- _EXERCISE OBJECTIVE_: Exactly as given, repeat all of the entries.

Segment Open

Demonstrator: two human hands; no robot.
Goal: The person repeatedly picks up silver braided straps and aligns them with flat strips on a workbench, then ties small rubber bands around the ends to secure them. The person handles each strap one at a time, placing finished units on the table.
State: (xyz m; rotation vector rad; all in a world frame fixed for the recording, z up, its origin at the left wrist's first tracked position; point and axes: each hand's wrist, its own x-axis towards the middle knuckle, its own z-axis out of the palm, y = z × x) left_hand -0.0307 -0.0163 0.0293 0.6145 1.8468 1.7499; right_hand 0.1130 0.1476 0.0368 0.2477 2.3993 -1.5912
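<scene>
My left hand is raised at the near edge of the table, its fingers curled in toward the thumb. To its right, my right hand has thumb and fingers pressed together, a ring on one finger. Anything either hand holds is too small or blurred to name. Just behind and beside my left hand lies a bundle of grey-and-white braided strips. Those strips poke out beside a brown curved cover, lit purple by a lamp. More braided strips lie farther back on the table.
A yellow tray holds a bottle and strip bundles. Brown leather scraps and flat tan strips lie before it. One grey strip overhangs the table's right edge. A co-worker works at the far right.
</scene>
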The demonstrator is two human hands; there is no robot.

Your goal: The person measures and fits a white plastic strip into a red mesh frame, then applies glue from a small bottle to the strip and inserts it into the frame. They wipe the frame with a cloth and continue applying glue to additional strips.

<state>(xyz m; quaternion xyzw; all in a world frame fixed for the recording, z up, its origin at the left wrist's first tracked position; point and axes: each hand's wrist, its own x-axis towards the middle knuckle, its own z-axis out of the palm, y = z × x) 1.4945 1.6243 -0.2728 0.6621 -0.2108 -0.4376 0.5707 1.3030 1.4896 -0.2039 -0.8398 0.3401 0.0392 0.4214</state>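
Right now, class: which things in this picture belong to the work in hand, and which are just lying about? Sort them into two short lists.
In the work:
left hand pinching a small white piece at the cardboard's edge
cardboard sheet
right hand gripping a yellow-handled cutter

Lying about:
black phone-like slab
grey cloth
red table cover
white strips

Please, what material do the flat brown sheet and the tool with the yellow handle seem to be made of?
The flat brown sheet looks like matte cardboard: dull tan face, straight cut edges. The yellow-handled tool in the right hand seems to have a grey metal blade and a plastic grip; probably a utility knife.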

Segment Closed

- _RESULT OF THE EXERCISE_:
Demonstrator: two human hands; no robot.
Goal: The person repeatedly picks up silver braided straps and aligns them with flat strips on a workbench, then ties small rubber bands around the ends to secure them. The person handles each strap one at a time, placing finished units on the table.
State: (xyz m; rotation vector rad; all in a world frame fixed for the recording, z up, its origin at the left wrist's first tracked position; point and axes: each hand's wrist, its own x-axis towards the middle knuckle, its own z-axis out of the palm, y = z × x) left_hand -0.0307 -0.0163 0.0293 0.6145 1.8468 1.7499; right_hand 0.1130 0.1476 0.0368 0.2477 2.3993 -1.5912
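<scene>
My left hand is raised at the near edge of the table, its fingers curled in toward the thumb. To its right, my right hand has thumb and fingers pressed together, a ring on one finger. Anything either hand holds is too small or blurred to name. Just behind and beside my left hand lies a bundle of grey-and-white braided strips. Those strips poke out beside a brown curved cover, lit purple by a lamp. More braided strips lie farther back on the table.
A yellow tray holds a bottle and strip bundles. Brown leather scraps and flat tan strips lie before it. One grey strip overhangs the table's right edge. A co-worker works at the far right.
</scene>
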The demonstrator is two human hands; there is no robot.

Your goal: The person measures and fits a white plastic strip into a red mesh frame, then applies glue from a small bottle to the strip and inserts it into the frame. They wipe the frame with a cloth and continue applying glue to additional strips.

<state>(xyz m; quaternion xyzw; all in a world frame fixed for the recording, z up, its origin at the left wrist's first tracked position; point and axes: each hand's wrist, its own x-axis towards the middle knuckle, its own z-axis out of the palm, y = z × x) 1.4945 1.6243 -0.2728 0.6621 -0.2108 -0.4376 0.5707 1.3030 1.4896 -0.2039 -0.8398 0.3401 0.0392 0.4214</state>
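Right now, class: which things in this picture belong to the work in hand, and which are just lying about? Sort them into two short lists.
In the work:
left hand pinching a small white piece at the cardboard's edge
cardboard sheet
right hand gripping a yellow-handled cutter

Lying about:
black phone-like slab
grey cloth
red table cover
white strips

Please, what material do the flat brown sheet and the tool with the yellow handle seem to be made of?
The flat brown sheet looks like matte cardboard: dull tan face, straight cut edges. The yellow-handled tool in the right hand seems to have a grey metal blade and a plastic grip; probably a utility knife.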

This exercise has been fully answered.